→ HOW TO COMPLETE THIS TASK:
For the word "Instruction", state how many lines of the data include it. Respond with the number only.

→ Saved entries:
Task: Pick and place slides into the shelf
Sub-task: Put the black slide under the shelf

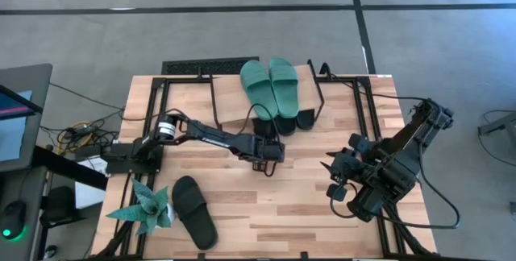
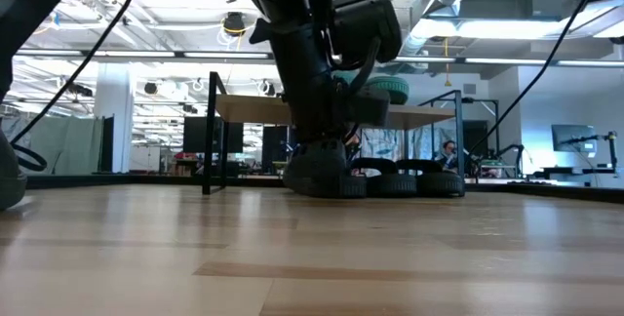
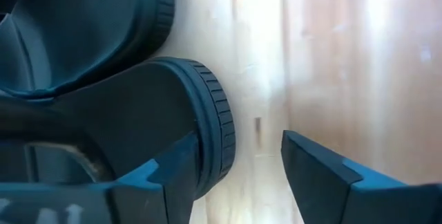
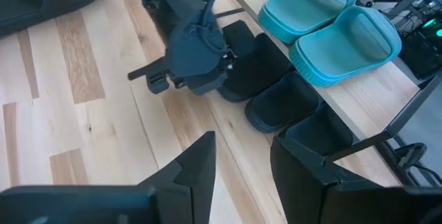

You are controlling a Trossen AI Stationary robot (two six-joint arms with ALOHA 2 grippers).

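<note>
Two teal slides lie on the shelf's slanted plank. Black slides stand on the table under its near edge, toes poking out; they also show in the right wrist view. Another black slide lies flat near the table's front left. My left gripper is open, low over the table just in front of the black slides under the shelf. In its wrist view the ribbed sole edge of one black slide lies right beside one finger. My right gripper is open and empty at the table's right. My left gripper has one finger right against the ribbed sole edge of a black slide that rests on the table. I cannot tell whether it touches. The other finger stands apart over bare wood.
A teal paper plant stands at the front left corner beside the loose black slide. The shelf's thin black legs frame the slides under the plank. Bare wood lies between the two arms in the table's middle and front.
</note>
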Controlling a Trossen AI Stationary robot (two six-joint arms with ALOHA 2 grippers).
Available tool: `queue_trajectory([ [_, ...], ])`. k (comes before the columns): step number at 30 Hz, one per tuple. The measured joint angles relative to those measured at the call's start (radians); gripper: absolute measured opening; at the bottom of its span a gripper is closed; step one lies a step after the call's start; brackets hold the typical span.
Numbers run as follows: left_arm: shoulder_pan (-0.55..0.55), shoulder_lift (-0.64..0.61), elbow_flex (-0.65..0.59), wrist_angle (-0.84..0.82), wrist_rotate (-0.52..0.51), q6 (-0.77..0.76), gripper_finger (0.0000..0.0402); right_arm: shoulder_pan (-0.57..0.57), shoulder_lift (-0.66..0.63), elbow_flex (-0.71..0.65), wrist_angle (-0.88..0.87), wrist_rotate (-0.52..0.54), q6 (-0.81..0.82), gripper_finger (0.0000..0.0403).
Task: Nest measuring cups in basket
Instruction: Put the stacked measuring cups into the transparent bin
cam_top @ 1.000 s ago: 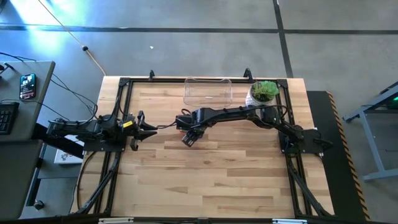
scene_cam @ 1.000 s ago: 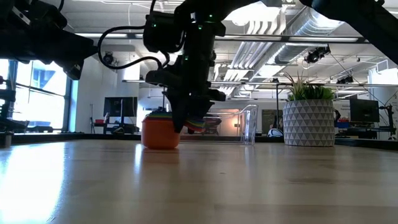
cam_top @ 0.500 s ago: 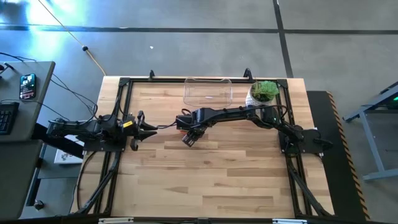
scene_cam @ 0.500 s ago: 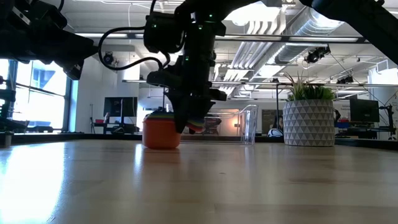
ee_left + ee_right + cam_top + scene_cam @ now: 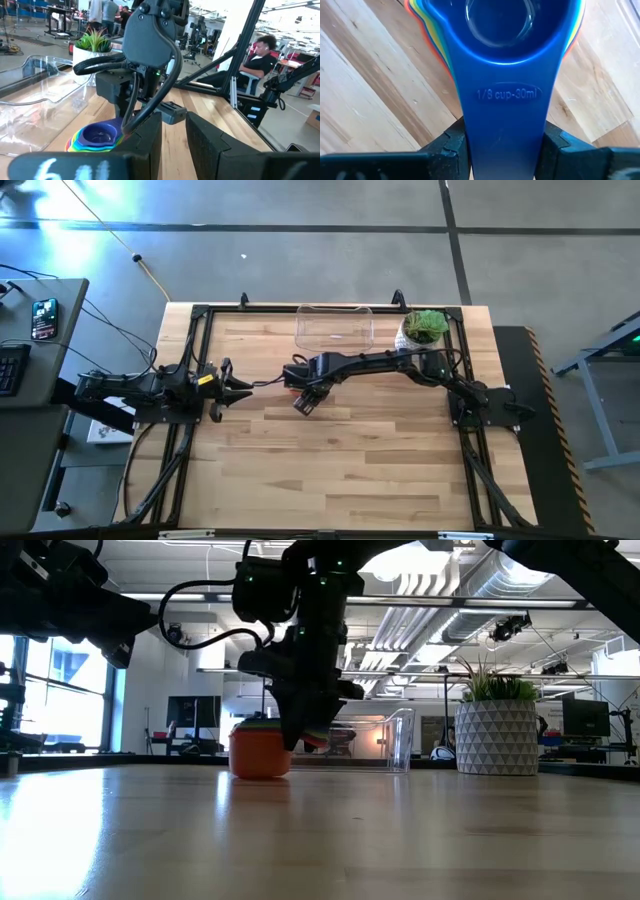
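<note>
The measuring cups (image 5: 500, 20) sit nested in one stack, blue innermost, with yellow, red and orange rims showing around it. In the low view the outer orange cup (image 5: 260, 755) stands with its base on the table, near the table's middle and short of the basket. My right gripper (image 5: 305, 735) reaches down over the stack and is shut on the handles. The clear basket (image 5: 335, 327) stands at the table's far edge. My left gripper (image 5: 238, 387) waits at the table's left side, level and open, pointing toward the stack (image 5: 97, 137). My right gripper pinches the stacked handles by their two long edges, the blue handle (image 5: 502, 125) on top, between its two fingers (image 5: 452, 145). The fingers come from above, pointing steeply down, and lie across the handles. The stack stands upright with the orange cup's base on the table.
A white patterned pot with a green plant (image 5: 424, 327) stands to the right of the basket at the far edge. Black frame rails (image 5: 200, 360) run along the table's sides. Bare wood (image 5: 340, 460) stretches toward the near edge. A person (image 5: 260, 50) sits beyond the table.
</note>
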Motion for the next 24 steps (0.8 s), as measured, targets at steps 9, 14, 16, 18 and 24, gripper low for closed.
queue_trajectory([
  [9, 0.0, 0.0, 0.0, 0.0, 0.0, 0.0, 0.0078, 0.0, 0.0, 0.0, 0.002, -0.004, -0.014, 0.0128],
  [14, 0.0, 0.0, 0.0, 0.0, 0.0, 0.0, 0.0078, 0.0, 0.0, 0.0, 0.007, -0.003, -0.013, 0.0128],
  [16, 0.0, 0.0, 0.0, 0.0, 0.0, 0.0, 0.0078, -0.002, 0.0, 0.0, 0.012, 0.0, -0.012, 0.0128],
  [18, 0.0, 0.0, 0.0, 0.0, 0.0, 0.0, 0.0078, -0.006, -0.001, 0.0, 0.016, -0.01, -0.012, 0.0128],
  [24, 0.0, 0.0, 0.0, 0.0, 0.0, 0.0, 0.0078, -0.006, -0.001, 0.0, 0.016, 0.005, 0.0, 0.0128],
])
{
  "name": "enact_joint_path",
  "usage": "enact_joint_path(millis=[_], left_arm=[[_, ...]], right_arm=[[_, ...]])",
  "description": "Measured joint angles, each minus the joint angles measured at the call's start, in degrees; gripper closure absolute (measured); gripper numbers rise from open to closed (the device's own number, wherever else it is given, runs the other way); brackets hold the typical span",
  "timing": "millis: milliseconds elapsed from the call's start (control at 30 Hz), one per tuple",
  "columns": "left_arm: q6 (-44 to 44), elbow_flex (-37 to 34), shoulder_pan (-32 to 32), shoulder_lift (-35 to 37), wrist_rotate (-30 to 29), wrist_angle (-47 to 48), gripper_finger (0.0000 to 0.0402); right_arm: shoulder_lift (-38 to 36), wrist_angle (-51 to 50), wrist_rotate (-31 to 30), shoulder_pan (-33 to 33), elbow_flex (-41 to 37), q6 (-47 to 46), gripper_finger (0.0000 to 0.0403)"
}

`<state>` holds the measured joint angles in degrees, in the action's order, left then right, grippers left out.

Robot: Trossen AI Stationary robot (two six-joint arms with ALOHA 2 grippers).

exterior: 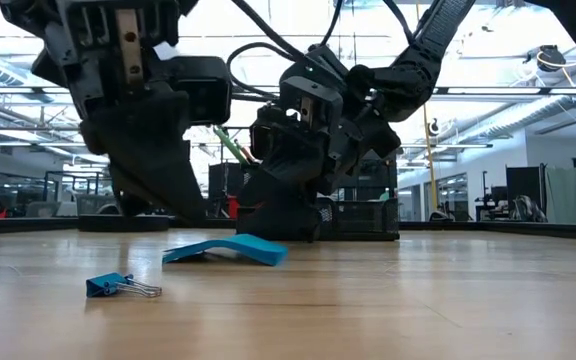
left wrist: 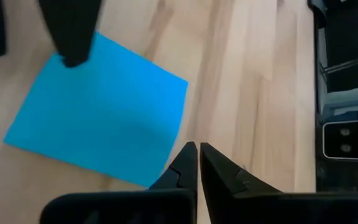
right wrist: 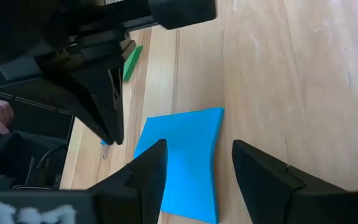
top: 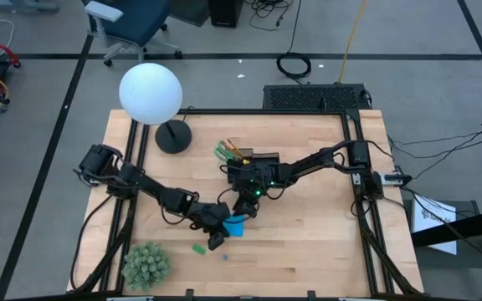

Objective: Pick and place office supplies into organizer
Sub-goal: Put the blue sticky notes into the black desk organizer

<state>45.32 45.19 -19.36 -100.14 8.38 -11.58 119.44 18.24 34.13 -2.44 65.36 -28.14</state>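
Right gripper (right wrist: 194, 174) hangs spread wide over the blue note pad (right wrist: 182, 158), one finger each side, nothing held yet. Left gripper (left wrist: 197, 163) is pinched shut and empty at the pad's 8 o'clock edge in the high view. The pad (top: 236, 225) lies on the table at 6 o'clock from the organizer (top: 253, 163) and curls up at one edge. Best bet: lower square, catch that raised edge, squeeze gently. Binder clip (exterior: 120, 287) and eraser (top: 198, 247) wait nearby.
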Motion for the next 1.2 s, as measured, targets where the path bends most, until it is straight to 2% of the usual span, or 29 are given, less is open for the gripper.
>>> enact_joint_path(millis=[200,400,800,1200], left_arm=[[1.66,0.0,-2.27,-0.28,-4.45,-0.25,0.0359],[3.39,0.06,-2.37,-2.52,-5.38,-1.91,0.034],[5.01,0.11,-1.29,-6.69,-2.78,-8.55,0.0339],[4.6,0.14,-1.33,-7.06,-3.19,-9.33,0.0339]], right_arm=[[0.02,-0.09,0.0,0.0,-0.06,-0.05,0.0232],[0.04,-1.48,-1.27,0.02,-0.07,0.26,0.0232],[0.04,-8.77,-3.02,1.72,-0.02,4.38,0.0232],[0.07,-9.44,-2.8,4.74,-0.07,4.52,0.0232]])
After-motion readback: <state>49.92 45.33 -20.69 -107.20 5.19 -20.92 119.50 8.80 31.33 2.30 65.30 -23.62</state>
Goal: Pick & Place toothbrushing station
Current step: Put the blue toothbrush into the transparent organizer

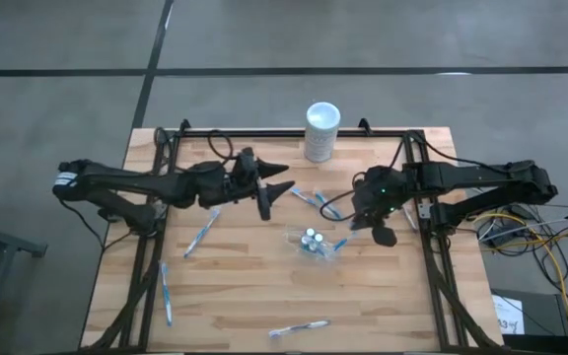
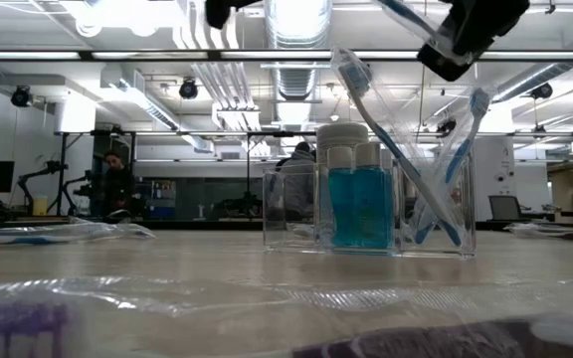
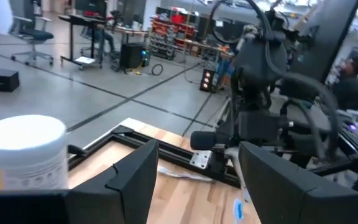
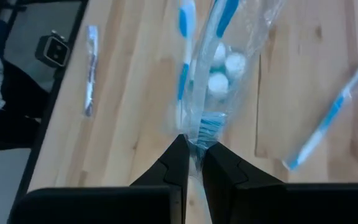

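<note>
High view: we see the clear cup (image 1: 313, 243) mid-table, holding teal tubes. Our right gripper (image 1: 368, 223) pinches a wrapped toothbrush (image 4: 211, 37) over it. Our left gripper (image 1: 276, 181) gapes near the white cylinder (image 1: 321, 131); loose toothbrushes (image 1: 201, 235) lie around.

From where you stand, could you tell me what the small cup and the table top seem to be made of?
The cup looks like clear, glossy hard plastic: the brushes and teal tubes inside show straight through its walls. The table top appears to be pale, matte wood, with plank seams and grain lines visible.
</note>
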You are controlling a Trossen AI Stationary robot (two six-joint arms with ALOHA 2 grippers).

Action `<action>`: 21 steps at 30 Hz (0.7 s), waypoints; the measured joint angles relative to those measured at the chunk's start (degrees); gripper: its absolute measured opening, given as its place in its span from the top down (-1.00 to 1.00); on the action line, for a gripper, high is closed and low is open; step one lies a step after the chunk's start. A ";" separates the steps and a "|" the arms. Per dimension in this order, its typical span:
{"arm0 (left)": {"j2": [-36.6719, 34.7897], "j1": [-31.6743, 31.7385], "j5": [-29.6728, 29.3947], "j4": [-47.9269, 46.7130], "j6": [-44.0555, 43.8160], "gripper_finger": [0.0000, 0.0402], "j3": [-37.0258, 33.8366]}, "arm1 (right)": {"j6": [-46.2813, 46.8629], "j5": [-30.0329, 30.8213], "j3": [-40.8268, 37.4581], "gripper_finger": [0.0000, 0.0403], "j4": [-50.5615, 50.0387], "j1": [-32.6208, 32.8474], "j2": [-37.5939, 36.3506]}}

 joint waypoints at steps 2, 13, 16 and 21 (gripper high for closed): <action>1.98 0.12 0.75 -0.19 0.44 -0.14 1.60 | -0.07 0.03 0.04 0.87 1.88 0.54 -0.02; 9.13 0.23 1.07 -1.47 4.71 -0.14 8.98 | 0.83 0.08 0.13 0.87 3.27 1.37 -0.44; 9.77 0.23 1.38 -2.96 4.51 -0.14 9.80 | 0.61 0.30 0.13 0.87 3.32 1.50 -0.37; 10.03 0.24 5.19 -2.37 1.98 -0.14 9.86 | -0.25 0.46 0.13 0.87 4.29 1.51 -0.33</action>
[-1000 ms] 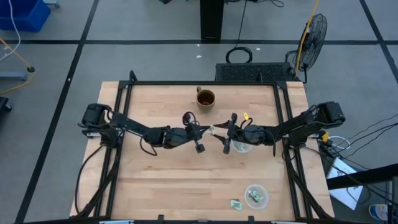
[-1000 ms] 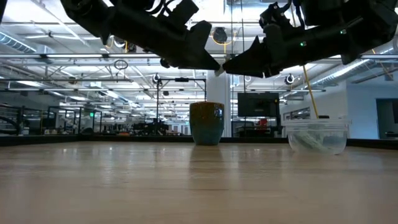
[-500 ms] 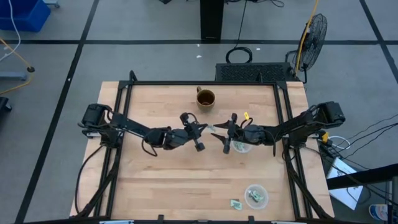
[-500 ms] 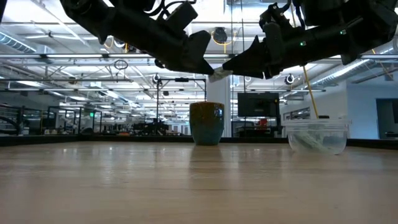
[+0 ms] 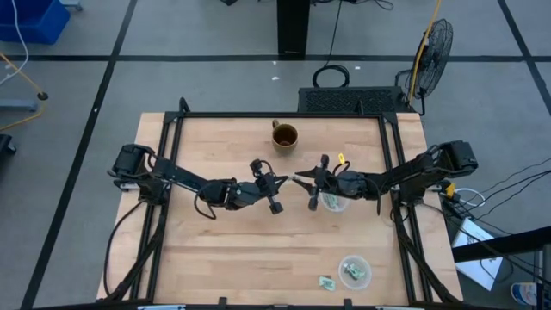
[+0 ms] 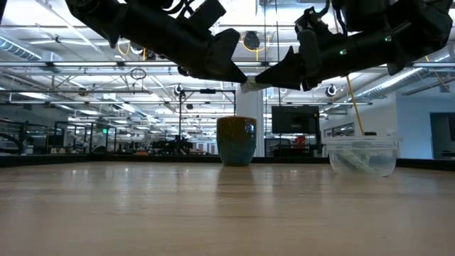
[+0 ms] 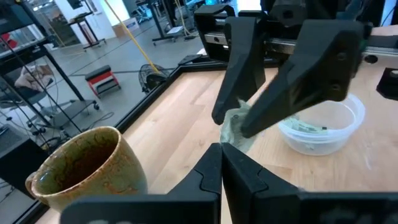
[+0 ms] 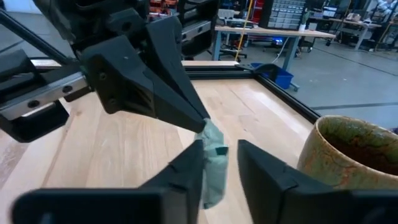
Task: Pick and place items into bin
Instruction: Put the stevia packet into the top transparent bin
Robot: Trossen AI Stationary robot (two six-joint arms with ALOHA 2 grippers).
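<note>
One pale green wrapped piece [image 5: 296, 178] is in the air over the middle of the table, between two grippers that meet tip to tip. My left gripper [image 5: 286, 181] comes from the left and is shut on it. My right gripper [image 8: 217, 149] comes from the right, open. Its fingers stand on either side of the piece [image 8: 212, 158], with a gap showing on one side. A clear bowl [image 5: 336, 204] with more pieces stands under the right gripper. Another clear bowl [image 5: 354, 270] with pieces sits near the near edge, and a loose piece [image 5: 325, 281] lies beside it. My left gripper pinches the piece by its upper end [image 8: 205, 129] between its two fingertips [image 8: 193, 118], coming roughly level from the table's left. The piece is lifted clear and hangs below the tips. My right gripper: the piece lies close against one finger [image 8: 189, 165]; I cannot tell whether they touch.
A brown-green mug [image 5: 285, 136] stands toward the far edge, behind the two grippers. A black frame rail [image 5: 284, 115] runs around the table. Bare wood shows on the left half and along the near middle.
Both grippers have stayed tip to tip above the table. In the low view the piece now shows a little more, hanging lower between the two tips.
</note>
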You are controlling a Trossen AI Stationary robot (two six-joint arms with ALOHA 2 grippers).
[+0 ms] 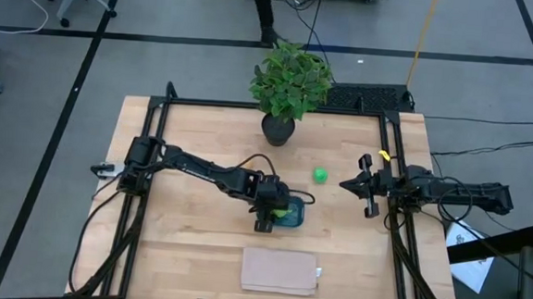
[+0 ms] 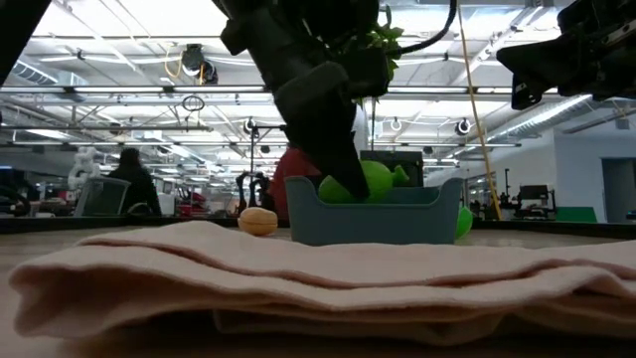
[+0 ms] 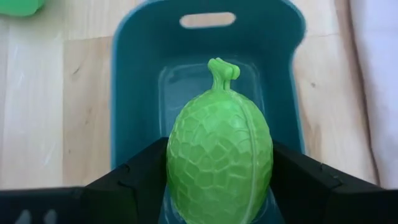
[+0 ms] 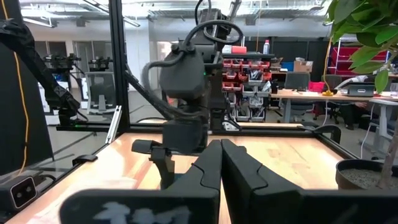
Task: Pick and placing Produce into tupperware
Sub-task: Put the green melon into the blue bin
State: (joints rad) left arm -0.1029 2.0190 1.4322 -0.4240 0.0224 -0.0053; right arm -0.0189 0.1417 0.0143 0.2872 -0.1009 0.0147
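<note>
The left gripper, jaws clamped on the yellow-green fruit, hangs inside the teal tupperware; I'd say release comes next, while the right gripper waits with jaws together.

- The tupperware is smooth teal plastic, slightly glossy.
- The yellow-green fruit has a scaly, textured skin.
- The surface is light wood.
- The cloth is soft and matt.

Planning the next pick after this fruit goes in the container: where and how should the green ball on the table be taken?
The green ball sits alone on bare wood between the potted plant and the right pincer. Being round, it offers no preferred axis: come straight down and close across its middle. The right pincer, shut now, is nearest.
</note>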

→ ANSWER SPACE:
2